_ACTIVITY_: Gather all lines in the entries below that include the word "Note".

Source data
------------------------
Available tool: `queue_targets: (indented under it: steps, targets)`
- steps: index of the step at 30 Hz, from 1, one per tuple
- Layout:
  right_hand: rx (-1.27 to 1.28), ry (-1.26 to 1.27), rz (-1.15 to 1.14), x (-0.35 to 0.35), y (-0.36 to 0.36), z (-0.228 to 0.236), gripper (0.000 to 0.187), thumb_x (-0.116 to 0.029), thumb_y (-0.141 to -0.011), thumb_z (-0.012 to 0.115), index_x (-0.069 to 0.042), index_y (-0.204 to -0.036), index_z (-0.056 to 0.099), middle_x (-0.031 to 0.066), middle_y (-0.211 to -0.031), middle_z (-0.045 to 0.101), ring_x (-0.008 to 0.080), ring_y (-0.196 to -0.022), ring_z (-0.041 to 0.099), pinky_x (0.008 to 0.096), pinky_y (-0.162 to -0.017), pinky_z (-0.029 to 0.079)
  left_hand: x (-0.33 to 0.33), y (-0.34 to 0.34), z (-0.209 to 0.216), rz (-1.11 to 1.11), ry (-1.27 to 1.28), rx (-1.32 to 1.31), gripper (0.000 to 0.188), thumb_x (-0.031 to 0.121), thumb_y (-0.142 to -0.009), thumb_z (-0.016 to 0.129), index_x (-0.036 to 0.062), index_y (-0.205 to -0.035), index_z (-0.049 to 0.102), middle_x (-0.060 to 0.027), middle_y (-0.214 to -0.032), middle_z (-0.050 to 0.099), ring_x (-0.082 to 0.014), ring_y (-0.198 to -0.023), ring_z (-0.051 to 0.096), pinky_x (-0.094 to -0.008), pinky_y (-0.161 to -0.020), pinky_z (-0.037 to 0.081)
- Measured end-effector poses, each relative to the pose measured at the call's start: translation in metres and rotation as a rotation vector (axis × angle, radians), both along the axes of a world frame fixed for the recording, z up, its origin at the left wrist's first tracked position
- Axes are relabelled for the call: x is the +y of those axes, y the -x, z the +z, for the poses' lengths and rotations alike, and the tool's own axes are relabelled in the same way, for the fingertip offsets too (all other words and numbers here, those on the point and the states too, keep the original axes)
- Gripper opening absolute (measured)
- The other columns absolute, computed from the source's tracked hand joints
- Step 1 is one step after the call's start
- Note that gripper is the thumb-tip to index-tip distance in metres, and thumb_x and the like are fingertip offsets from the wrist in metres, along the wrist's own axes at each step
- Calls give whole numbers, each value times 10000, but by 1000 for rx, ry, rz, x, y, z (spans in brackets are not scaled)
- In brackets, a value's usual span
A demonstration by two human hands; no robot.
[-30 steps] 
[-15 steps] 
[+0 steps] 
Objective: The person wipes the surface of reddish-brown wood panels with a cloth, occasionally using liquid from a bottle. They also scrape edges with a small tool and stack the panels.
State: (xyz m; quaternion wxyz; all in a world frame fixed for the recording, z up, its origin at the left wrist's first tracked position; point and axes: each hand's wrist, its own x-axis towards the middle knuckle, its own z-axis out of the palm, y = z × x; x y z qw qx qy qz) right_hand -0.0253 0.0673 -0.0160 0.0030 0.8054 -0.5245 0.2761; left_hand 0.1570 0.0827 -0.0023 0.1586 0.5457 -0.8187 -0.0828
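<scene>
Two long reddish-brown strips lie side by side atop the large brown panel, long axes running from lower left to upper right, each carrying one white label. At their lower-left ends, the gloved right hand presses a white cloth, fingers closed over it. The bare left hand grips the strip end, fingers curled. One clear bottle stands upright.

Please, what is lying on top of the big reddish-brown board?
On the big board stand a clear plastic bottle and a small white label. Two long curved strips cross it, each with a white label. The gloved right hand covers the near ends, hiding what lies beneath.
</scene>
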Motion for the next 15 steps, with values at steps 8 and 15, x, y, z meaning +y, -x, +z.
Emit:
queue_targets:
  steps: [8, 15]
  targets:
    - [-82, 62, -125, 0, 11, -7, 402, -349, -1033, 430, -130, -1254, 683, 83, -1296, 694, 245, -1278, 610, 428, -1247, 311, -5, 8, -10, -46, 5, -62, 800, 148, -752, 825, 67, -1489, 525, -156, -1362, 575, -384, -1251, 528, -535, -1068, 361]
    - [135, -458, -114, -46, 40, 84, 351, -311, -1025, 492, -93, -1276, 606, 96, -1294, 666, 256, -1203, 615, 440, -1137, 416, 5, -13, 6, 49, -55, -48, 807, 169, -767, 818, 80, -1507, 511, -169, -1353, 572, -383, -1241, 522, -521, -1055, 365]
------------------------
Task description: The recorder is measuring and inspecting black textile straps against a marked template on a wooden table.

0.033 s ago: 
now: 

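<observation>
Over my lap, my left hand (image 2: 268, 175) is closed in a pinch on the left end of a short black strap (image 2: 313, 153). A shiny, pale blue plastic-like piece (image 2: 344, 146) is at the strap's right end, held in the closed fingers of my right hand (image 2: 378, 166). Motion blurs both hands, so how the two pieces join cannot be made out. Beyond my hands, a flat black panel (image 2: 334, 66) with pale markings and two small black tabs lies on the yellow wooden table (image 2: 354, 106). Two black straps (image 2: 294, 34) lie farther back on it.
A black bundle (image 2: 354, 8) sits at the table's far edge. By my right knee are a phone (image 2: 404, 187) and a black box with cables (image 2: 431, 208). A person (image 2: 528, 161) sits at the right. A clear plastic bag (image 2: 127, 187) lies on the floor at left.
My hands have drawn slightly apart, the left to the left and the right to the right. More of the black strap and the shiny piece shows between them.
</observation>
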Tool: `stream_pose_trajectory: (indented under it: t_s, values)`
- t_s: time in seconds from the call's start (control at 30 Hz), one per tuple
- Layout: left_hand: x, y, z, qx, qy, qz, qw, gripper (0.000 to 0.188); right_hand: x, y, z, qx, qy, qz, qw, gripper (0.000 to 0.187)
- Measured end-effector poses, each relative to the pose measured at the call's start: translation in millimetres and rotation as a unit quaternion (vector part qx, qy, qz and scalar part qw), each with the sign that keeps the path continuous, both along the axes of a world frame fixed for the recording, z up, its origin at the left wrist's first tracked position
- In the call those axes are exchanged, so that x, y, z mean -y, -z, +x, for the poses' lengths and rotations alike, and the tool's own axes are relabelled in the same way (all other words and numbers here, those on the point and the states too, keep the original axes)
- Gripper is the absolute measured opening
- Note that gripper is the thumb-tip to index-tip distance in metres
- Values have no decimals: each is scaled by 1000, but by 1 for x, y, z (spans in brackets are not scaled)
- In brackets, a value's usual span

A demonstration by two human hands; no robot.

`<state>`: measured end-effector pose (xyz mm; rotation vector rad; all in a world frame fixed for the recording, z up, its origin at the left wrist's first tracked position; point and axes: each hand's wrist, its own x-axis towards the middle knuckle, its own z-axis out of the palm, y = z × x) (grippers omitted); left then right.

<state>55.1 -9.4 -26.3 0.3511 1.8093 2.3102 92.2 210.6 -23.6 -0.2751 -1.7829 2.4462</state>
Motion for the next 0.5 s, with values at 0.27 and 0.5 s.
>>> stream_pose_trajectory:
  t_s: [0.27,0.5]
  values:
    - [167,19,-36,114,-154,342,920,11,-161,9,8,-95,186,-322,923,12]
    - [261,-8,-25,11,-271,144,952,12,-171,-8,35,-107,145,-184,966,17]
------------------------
_ANSWER BELOW_:
- Note that gripper is the thumb-tip to index-tip distance in metres, and thumb_x and the like are fingertip offsets from the wrist in metres, along the wrist's own axes at each step
- Note that gripper is the thumb-tip to index-tip distance in metres

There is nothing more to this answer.